The good man stopped suddenly and embraced me, and made many oaths of her undying love, much to the astonishment of the others.

"Come on, what do you want, baby?" she asked afterward.

"Will you marry—Mr. Bagkis, Peggotty?"

"Yes," said Peggotty.

"I think that's a good thing, because then, you can take a carriage to see me at any time, which saves money, and you can come whenever you want."

"My darling is lovely!" said Peggotty; "and that's what I've been thinking about for the past month. Yes, I think I'm freer. It's easier to do things in my own house than in anyone's." Better. I am now a stranger's servant, and I don't know if I can do it well. I am married, and I shall be near my girl's grave forever." Peggotty thought again, "I like Whenever I go to see her, I can see her; and when I close my eyes I can rest a little nearer to my sweet girl."

Neither of us said anything for a while.

"But if you don't want to," said Peggotty cheerfully, "I won't think about it—not even if I'm asked thirty-three times in church and let the ring rot in my pocket." Go think about it."

"Look at me, Peggotty," I replied, "see if I'm really happy, and I really hope to be." I did approve of the matter with all my heart.

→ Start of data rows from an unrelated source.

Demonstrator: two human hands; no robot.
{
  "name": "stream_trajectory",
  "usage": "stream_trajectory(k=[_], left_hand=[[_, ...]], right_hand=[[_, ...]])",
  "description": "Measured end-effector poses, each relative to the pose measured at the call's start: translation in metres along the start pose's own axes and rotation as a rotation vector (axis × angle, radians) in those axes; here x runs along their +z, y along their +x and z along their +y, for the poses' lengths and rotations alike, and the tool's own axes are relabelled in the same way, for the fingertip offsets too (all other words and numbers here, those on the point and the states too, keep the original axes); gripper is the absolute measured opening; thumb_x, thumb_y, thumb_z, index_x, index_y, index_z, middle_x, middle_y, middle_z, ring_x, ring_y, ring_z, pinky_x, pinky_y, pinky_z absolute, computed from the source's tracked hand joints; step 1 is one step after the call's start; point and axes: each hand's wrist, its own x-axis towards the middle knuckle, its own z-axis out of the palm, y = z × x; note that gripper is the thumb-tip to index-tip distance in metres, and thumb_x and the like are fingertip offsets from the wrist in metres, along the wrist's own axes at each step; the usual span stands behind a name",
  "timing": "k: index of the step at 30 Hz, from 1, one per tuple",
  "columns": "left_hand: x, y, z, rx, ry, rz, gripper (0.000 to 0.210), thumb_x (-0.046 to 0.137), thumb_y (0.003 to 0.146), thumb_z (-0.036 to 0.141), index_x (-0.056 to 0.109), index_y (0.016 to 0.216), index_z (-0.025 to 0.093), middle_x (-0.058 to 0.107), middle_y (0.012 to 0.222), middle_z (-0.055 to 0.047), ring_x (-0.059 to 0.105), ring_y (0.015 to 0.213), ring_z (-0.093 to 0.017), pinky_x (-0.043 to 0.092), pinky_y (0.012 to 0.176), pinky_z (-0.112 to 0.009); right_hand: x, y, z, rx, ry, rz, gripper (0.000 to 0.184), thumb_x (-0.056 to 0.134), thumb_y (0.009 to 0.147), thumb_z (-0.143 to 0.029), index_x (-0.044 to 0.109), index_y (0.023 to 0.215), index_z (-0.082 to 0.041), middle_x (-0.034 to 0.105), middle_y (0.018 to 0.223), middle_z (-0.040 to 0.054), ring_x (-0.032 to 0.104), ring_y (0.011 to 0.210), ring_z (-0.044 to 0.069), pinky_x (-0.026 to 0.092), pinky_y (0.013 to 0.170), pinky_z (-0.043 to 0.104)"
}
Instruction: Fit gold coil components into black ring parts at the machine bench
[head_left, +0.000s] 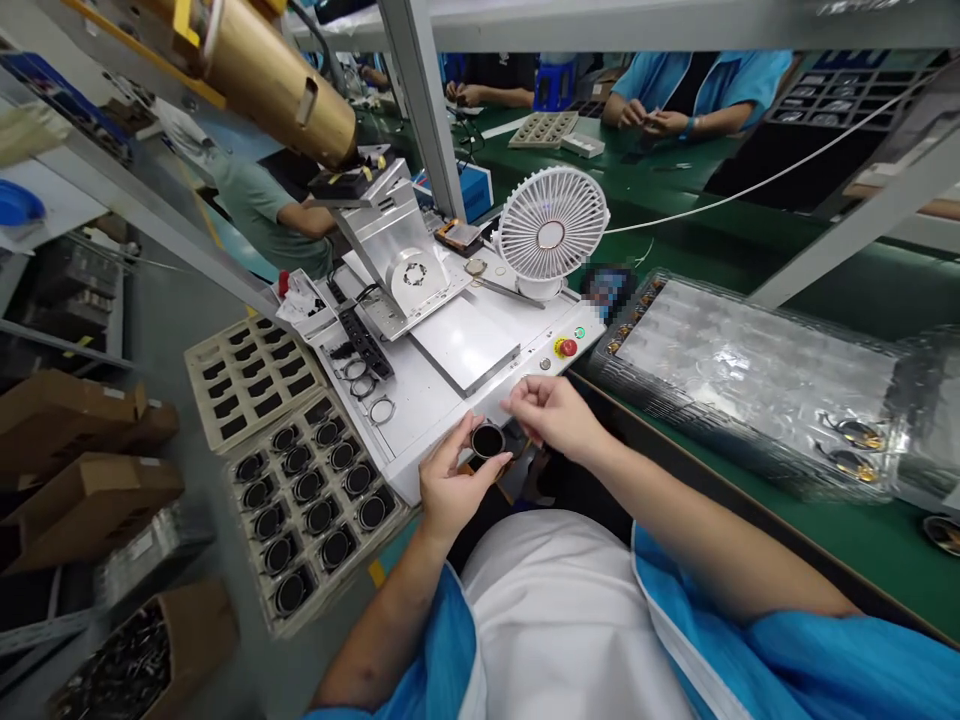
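Between the thumb and fingers of my left hand [455, 478] is a round black-faced watch case [488, 441], its dark disc turned up towards me. My right hand [556, 414] hovers just right of it, apart from it, with the fingers curled and pinched together. Whatever sits in that pinch, if anything, is too small to make out. Both hands are in front of the near edge of a white machine base [405, 440]. Loose metal rings [382, 410] lie on that base, left of my hands.
A tray of similar round black parts [319, 515] stands at lower left, beside a tray with cut-out slots [255, 380]. A white fan [553, 225], a red emergency button [568, 347] and a metal fixture [405, 270] stand ahead. Stacked clear trays [750, 380] lie right.
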Motion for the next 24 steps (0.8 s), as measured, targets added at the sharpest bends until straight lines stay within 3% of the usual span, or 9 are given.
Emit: stream_trajectory(k=[2, 5, 16, 19, 22, 24], left_hand=[[0.002, -0.001, 0.001, 0.019, 0.018, -0.014, 0.072, 0.092, 0.067, 0.019, 0.068, 0.135, 0.023, 0.077, 0.123, -0.011, 0.076, 0.109, -0.028, 0.061, 0.103, -0.044], [0.004, 0.0, 0.004, 0.046, 0.036, -0.042, 0.068, 0.088, 0.072, 0.018, 0.067, 0.136, 0.024, 0.077, 0.124, -0.011, 0.075, 0.11, -0.028, 0.061, 0.103, -0.044], [0.004, 0.0, 0.005, 0.092, 0.109, -0.049, 0.063, 0.086, 0.075, 0.016, 0.068, 0.134, 0.024, 0.077, 0.124, -0.009, 0.076, 0.109, -0.027, 0.062, 0.102, -0.044], [0.006, -0.001, 0.002, 0.1, 0.113, -0.056, 0.06, 0.085, 0.077, 0.016, 0.068, 0.134, 0.023, 0.077, 0.124, -0.009, 0.076, 0.11, -0.027, 0.062, 0.102, -0.044], [0.017, -0.005, -0.002, 0.129, 0.072, -0.118, 0.061, 0.086, 0.077, 0.018, 0.067, 0.135, 0.023, 0.076, 0.124, -0.01, 0.076, 0.109, -0.028, 0.063, 0.1, -0.044], [0.026, -0.007, -0.003, 0.152, 0.056, -0.237, 0.066, 0.086, 0.077, 0.02, 0.063, 0.139, 0.024, 0.074, 0.129, -0.011, 0.075, 0.111, -0.029, 0.063, 0.1, -0.044]], right_hand=[[0.008, -0.019, 0.006, 0.044, -0.046, -0.068, 0.046, 0.084, 0.071, -0.056, 0.055, 0.071, -0.02, 0.055, 0.047, -0.0036, 0.041, 0.035, 0.008, 0.028, 0.035, 0.02], [0.014, -0.03, 0.01, 0.024, -0.111, -0.037, 0.041, 0.082, 0.073, -0.052, 0.057, 0.071, -0.019, 0.059, 0.053, -0.0016, 0.044, 0.04, 0.008, 0.031, 0.038, 0.02], [0.014, -0.027, 0.012, 0.012, -0.191, -0.009, 0.028, 0.076, 0.077, -0.039, 0.058, 0.07, -0.019, 0.057, 0.054, -0.0024, 0.046, 0.046, 0.009, 0.033, 0.044, 0.021], [0.014, -0.025, 0.018, -0.042, -0.217, 0.057, 0.026, 0.078, 0.076, -0.036, 0.058, 0.077, -0.019, 0.056, 0.057, -0.004, 0.047, 0.05, 0.009, 0.035, 0.047, 0.02], [0.001, -0.03, 0.025, -0.029, -0.13, 0.014, 0.034, 0.082, 0.073, -0.041, 0.059, 0.085, -0.019, 0.059, 0.063, -0.0038, 0.051, 0.055, 0.01, 0.04, 0.051, 0.021], [-0.023, -0.04, 0.03, 0.031, -0.056, -0.059, 0.04, 0.082, 0.074, -0.05, 0.059, 0.082, -0.018, 0.06, 0.065, -0.0019, 0.052, 0.053, 0.011, 0.04, 0.049, 0.023]])
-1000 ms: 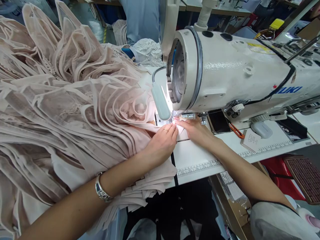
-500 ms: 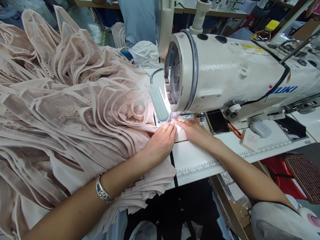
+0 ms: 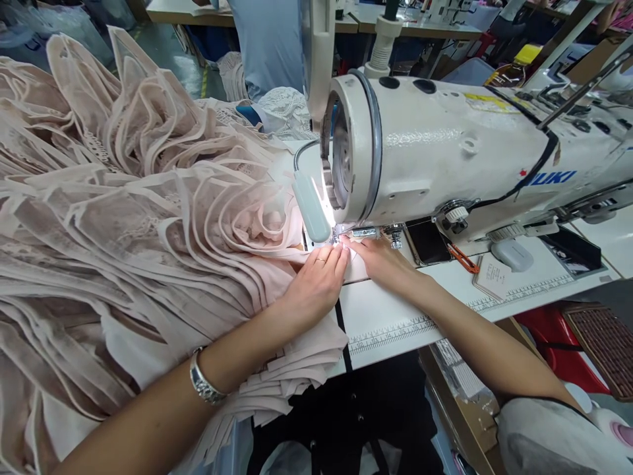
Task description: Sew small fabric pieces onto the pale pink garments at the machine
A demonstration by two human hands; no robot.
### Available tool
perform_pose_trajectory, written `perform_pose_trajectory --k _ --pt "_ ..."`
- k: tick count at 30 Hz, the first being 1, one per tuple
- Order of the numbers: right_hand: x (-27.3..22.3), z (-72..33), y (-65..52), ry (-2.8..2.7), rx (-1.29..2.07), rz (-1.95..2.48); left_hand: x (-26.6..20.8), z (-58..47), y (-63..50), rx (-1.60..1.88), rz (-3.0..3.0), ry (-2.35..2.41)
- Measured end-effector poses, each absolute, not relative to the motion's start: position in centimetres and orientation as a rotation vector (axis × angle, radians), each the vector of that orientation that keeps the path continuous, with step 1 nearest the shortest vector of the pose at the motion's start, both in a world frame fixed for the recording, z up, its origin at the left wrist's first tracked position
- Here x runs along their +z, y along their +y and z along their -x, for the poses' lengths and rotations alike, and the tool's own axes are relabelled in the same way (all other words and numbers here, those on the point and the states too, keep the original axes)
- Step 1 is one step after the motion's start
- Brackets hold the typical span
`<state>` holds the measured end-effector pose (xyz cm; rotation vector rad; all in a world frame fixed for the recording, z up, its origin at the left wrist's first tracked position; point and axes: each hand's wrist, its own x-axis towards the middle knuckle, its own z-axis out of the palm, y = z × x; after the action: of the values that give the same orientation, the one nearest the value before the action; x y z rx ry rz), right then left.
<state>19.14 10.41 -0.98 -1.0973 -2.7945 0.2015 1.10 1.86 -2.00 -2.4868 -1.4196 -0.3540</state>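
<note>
At the needle of a white sewing machine (image 3: 420,145), pale pink fabric (image 3: 357,269) lies under the lit presser foot (image 3: 337,232). My left hand (image 3: 319,280) presses its closed fingers on the fabric just in front of the foot; a ring and a bracelet show on this arm. From the other side my right hand (image 3: 383,262) grips the same fabric, its fingertips close to those of the left and partly hidden under the machine head. A large heap of pale pink garments (image 3: 163,218) with sheer and lace parts spreads left of my hands, under my left forearm.
A grey-green lamp (image 3: 311,208) hangs beside the needle. Right of my hands lie a dark phone (image 3: 429,243), an orange cutter (image 3: 463,258), paper tags (image 3: 492,277) and a grey case (image 3: 513,255). A ruler strip (image 3: 390,335) runs along the table edge. A person in blue (image 3: 267,46) is behind.
The view has shifted slightly, so the machine sits a little lower and further left. Both hands stay at the needle on the fabric, with hardly any visible movement.
</note>
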Motion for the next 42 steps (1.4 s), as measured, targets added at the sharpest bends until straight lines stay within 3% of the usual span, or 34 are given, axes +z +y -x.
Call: perform_pose_trajectory --k 5,13,22,29,42 --pt "-1.4 -19.4 9.9 -2.769 0.073 1.096 -0.2 0.6 2.3 -0.185 2.480 -1.344" --pt "-1.8 -20.4 9.8 -2.743 0.266 0.875 -0.5 2.1 3.5 -0.352 2.507 -1.324" --pt "-2.0 -20.5 9.5 -2.572 0.269 0.952 -0.5 2.0 3.4 -0.286 2.541 -1.305" --pt "-1.7 -20.6 9.4 -2.510 0.301 0.956 -0.9 2.4 3.9 -0.550 2.754 -1.265" --pt "-1.4 -20.8 9.4 -2.563 0.348 0.766 -1.4 1.8 3.5 -0.589 2.675 -1.280"
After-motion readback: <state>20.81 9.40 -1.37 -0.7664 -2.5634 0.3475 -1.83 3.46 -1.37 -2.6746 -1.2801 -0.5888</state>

"Well, my soul," said Peggotty, giving me a squeeze, "I've been thinking about it day and night from all sides, and I think it's a good idea, and I'll have to think it over again and talk to my brother about it. Talk about it, and keep it to no one else. As long as we know, David, Bagis is a good, honest man." Pogogo thought, "if I don't do my duty to him, if I don't—if I don't feel Well, that must be my fault," said Peggotty sincerely.

The quotation from Mr. Baggis was so apt that it amused us both, so that we both laughed and laughed, with great pleasure, till we saw Mr. Peggotty's cabin.We're really excited.

The hut still looked the same, though it seemed a little smaller than before.Mrs. Gummidge stood at the door again.It seems that since that time, it has been standing there, never moving.Everything in the house is the same as before, not even the seaweed in the blue cup in my bedroom.I went to the outer room and looked, those lobsters, crabs, and big shrimps were in the same corner, entangled as before.

But little Emily was gone.

"She's gone to school, sir," said Mr. Peggotty, wiping the sweat from his brow. "She'll be home in a minute, and we'll all miss her, she's lovely!"

Mrs. Gummidge sighed again.

"Come on, madam!" cried Mr Peggotty.

"I miss her more than anyone else," said Mrs. Gummidge. "I'm a loner, and she's always the only one who's not against me."

Mrs. Gummidge cried and shook her head, and concentrated on blowing the fire.As she did so, Mr. Peggotty looked round at us, put his hand over his mouth, and said in a low voice, "Old man!" Mood did not improve.